Exercise directions:
Only the lines below starting at the one containing "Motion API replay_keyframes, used" and ending at the one containing "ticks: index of" belong in the answer, each copied exactly.

Records for the exercise:
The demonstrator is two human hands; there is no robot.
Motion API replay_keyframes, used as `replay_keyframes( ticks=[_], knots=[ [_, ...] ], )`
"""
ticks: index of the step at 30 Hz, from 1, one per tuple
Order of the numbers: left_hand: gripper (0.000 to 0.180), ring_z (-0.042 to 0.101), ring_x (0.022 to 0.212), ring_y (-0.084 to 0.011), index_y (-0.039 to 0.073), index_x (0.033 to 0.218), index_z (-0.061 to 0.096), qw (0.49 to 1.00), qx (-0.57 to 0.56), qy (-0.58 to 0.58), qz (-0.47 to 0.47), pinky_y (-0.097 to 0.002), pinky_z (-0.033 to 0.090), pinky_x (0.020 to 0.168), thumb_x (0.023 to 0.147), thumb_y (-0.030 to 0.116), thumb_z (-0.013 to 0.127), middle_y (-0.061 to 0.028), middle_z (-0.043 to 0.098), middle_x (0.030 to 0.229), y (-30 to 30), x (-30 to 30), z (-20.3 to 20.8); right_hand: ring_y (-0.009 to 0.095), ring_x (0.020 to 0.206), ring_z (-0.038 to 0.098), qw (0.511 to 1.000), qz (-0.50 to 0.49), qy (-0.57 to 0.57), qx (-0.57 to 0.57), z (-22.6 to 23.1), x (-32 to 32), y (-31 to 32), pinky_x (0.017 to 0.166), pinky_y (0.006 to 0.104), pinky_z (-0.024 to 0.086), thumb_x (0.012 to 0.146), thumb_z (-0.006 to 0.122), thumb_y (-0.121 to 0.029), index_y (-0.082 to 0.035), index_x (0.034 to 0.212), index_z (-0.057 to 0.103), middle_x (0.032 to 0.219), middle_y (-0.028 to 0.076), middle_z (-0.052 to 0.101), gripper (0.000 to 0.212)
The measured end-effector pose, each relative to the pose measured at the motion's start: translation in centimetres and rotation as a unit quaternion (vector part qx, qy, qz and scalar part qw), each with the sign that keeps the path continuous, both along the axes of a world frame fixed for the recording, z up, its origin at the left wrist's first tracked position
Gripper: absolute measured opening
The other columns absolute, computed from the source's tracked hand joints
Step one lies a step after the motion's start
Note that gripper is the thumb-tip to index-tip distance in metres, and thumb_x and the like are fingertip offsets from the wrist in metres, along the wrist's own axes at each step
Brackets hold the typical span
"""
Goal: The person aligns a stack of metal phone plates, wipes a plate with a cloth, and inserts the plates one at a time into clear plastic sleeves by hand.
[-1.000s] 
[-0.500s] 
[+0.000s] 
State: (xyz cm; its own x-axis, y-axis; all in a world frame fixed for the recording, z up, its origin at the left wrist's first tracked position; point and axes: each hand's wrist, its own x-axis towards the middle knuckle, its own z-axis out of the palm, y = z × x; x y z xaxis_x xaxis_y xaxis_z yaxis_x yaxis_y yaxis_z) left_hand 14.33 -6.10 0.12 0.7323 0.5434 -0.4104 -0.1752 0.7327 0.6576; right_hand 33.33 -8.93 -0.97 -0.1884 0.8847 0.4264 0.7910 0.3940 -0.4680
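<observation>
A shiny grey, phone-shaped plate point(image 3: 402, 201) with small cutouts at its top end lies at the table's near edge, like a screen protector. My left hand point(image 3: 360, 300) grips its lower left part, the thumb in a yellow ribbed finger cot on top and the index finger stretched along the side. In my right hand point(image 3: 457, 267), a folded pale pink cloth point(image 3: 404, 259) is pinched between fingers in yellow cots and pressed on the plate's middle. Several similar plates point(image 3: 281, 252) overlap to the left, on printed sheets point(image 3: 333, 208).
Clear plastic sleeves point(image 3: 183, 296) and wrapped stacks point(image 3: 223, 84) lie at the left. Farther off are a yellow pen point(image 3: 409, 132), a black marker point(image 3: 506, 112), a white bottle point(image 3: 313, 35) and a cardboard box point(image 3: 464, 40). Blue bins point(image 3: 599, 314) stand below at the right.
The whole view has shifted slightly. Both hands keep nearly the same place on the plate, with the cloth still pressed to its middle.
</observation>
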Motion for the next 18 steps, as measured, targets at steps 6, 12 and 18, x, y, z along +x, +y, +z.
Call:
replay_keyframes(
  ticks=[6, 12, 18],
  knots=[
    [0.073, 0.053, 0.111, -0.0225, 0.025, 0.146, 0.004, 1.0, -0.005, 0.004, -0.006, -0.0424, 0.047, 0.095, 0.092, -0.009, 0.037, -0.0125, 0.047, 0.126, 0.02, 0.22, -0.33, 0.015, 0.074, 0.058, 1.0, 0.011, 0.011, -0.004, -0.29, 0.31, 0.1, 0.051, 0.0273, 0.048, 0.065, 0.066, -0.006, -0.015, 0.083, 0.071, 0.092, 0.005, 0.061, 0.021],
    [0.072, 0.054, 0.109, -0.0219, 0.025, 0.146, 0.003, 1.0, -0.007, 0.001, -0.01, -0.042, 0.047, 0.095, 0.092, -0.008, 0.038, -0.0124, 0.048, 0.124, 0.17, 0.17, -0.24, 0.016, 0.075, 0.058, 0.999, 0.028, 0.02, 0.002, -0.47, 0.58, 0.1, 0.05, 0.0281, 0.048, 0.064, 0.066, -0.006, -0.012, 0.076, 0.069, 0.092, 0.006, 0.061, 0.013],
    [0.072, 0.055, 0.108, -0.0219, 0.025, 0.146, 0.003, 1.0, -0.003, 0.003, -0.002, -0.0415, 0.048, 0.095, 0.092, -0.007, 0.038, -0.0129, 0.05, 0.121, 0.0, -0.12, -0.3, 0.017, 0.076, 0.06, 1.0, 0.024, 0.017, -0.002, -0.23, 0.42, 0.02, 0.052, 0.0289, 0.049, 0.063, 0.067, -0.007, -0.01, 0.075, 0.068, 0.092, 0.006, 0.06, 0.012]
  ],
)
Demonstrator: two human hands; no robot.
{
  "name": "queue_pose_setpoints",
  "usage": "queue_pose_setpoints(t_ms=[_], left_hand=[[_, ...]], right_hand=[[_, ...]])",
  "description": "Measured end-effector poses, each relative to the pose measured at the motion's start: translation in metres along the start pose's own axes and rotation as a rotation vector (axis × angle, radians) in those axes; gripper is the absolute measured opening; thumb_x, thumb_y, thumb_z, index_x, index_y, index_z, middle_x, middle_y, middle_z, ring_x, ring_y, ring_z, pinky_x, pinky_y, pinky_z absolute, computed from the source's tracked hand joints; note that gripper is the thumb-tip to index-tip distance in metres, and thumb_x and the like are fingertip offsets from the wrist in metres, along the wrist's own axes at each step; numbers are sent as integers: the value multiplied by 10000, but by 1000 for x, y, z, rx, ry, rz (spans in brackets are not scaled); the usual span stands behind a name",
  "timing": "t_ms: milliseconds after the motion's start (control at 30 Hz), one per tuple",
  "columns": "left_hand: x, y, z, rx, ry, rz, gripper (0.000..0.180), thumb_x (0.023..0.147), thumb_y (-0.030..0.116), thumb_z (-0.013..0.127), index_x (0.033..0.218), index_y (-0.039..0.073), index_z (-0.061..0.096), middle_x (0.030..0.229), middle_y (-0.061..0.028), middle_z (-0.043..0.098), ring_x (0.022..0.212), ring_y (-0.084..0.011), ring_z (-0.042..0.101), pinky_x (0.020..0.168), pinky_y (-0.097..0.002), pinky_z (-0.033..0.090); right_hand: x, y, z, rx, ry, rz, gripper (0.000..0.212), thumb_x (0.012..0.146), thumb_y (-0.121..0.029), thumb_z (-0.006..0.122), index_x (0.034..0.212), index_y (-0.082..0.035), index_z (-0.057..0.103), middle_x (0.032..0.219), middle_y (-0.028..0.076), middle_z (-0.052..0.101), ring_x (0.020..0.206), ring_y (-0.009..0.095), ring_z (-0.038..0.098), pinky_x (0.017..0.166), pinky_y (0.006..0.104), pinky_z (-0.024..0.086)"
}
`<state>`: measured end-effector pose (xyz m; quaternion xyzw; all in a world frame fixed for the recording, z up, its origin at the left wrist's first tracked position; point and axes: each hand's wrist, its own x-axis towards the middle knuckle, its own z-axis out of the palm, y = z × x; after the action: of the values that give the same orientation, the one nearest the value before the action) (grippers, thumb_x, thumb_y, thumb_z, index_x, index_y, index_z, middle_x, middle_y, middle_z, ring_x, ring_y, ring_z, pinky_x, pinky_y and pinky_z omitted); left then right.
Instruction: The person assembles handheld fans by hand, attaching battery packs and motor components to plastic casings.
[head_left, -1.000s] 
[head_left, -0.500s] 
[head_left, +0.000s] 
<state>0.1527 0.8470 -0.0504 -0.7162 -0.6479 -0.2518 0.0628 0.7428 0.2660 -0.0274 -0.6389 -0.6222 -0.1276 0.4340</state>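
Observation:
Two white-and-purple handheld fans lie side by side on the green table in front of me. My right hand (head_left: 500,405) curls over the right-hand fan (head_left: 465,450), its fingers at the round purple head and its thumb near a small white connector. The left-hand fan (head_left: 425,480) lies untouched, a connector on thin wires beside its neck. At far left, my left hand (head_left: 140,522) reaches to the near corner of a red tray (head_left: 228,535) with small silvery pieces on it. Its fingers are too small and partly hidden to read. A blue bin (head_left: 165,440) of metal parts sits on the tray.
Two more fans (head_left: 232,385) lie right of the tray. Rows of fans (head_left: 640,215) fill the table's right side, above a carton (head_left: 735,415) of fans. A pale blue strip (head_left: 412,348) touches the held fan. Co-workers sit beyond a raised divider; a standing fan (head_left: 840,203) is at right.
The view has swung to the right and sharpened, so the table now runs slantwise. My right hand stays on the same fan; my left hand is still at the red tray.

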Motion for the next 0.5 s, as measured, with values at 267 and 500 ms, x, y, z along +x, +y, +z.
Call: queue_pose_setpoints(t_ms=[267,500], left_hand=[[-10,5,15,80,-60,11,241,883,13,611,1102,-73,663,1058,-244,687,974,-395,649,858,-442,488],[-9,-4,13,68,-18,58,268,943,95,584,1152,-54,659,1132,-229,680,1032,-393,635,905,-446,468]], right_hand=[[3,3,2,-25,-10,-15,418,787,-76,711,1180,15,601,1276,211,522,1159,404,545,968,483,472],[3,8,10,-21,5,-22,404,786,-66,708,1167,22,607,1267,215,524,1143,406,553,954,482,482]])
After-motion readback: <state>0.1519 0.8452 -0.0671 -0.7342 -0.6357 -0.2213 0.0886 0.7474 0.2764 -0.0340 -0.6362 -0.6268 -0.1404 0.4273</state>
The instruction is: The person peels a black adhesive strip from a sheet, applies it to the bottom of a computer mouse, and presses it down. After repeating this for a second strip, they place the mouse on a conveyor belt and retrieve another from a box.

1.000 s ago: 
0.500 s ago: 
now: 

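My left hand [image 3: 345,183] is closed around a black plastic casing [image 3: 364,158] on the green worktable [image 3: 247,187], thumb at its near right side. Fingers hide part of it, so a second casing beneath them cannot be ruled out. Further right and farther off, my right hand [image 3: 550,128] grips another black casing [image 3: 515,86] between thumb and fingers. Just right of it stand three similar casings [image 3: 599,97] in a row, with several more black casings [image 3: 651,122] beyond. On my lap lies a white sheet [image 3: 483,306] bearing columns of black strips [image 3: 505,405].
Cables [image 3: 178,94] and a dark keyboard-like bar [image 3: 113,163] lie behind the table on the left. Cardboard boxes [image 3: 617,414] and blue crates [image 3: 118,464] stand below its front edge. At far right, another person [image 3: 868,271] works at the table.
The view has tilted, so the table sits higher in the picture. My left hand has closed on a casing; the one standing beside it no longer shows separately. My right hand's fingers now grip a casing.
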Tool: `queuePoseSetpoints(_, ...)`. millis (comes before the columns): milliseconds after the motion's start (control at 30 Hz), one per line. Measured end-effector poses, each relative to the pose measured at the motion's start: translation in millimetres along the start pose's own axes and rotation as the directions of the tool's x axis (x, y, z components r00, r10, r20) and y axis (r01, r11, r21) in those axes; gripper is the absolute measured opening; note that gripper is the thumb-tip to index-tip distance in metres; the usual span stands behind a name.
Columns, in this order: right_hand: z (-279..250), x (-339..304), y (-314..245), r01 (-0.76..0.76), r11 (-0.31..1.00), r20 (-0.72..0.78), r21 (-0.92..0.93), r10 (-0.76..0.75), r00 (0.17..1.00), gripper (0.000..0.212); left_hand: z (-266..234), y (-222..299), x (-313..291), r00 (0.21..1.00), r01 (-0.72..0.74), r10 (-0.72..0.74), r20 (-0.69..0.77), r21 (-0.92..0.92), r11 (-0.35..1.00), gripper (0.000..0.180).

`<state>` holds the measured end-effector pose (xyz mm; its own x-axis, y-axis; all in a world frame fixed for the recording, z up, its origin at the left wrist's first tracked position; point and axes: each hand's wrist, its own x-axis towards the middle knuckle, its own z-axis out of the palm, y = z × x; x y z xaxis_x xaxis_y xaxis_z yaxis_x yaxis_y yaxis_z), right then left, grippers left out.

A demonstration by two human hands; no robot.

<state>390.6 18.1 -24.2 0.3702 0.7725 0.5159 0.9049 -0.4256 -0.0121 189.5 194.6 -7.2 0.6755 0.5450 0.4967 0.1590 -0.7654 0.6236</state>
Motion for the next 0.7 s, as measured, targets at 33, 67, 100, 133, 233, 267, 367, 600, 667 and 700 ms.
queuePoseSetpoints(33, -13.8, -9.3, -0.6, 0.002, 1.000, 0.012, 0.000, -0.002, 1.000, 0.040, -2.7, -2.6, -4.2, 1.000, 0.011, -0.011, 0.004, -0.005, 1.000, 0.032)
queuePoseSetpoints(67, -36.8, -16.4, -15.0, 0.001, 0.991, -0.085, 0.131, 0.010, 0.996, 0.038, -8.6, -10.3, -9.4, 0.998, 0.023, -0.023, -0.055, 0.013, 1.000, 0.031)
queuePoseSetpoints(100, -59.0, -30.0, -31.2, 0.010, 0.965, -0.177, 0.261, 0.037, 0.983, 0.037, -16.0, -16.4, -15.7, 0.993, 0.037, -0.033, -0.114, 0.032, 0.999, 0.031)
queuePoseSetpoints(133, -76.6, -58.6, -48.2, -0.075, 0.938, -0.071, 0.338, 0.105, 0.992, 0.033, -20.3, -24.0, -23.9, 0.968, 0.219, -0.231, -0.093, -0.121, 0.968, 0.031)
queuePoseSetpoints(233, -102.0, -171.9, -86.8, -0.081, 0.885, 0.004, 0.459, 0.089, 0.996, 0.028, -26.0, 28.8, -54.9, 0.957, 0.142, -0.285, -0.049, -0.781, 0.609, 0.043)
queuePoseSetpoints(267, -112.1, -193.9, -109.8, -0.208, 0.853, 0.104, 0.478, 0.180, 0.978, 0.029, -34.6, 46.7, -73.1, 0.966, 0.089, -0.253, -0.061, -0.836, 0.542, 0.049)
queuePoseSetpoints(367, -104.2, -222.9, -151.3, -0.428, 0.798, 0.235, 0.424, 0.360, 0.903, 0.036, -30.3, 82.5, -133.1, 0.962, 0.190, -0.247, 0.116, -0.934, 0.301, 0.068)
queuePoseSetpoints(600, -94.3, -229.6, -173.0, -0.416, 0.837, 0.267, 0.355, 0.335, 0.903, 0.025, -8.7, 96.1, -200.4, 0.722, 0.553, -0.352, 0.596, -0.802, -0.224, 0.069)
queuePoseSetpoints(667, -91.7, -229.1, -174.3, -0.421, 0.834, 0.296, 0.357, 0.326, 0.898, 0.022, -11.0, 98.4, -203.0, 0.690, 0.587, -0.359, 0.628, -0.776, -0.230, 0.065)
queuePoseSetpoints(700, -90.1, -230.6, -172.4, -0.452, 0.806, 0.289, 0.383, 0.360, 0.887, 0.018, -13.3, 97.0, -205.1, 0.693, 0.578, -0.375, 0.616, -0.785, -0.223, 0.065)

Solution:
Motion API replay_keyframes, used as `replay_keyframes( ticks=[_], knots=[ [_, ...] ], )`
"""
ticks: index of the step at 30 Hz, from 1, one per tuple

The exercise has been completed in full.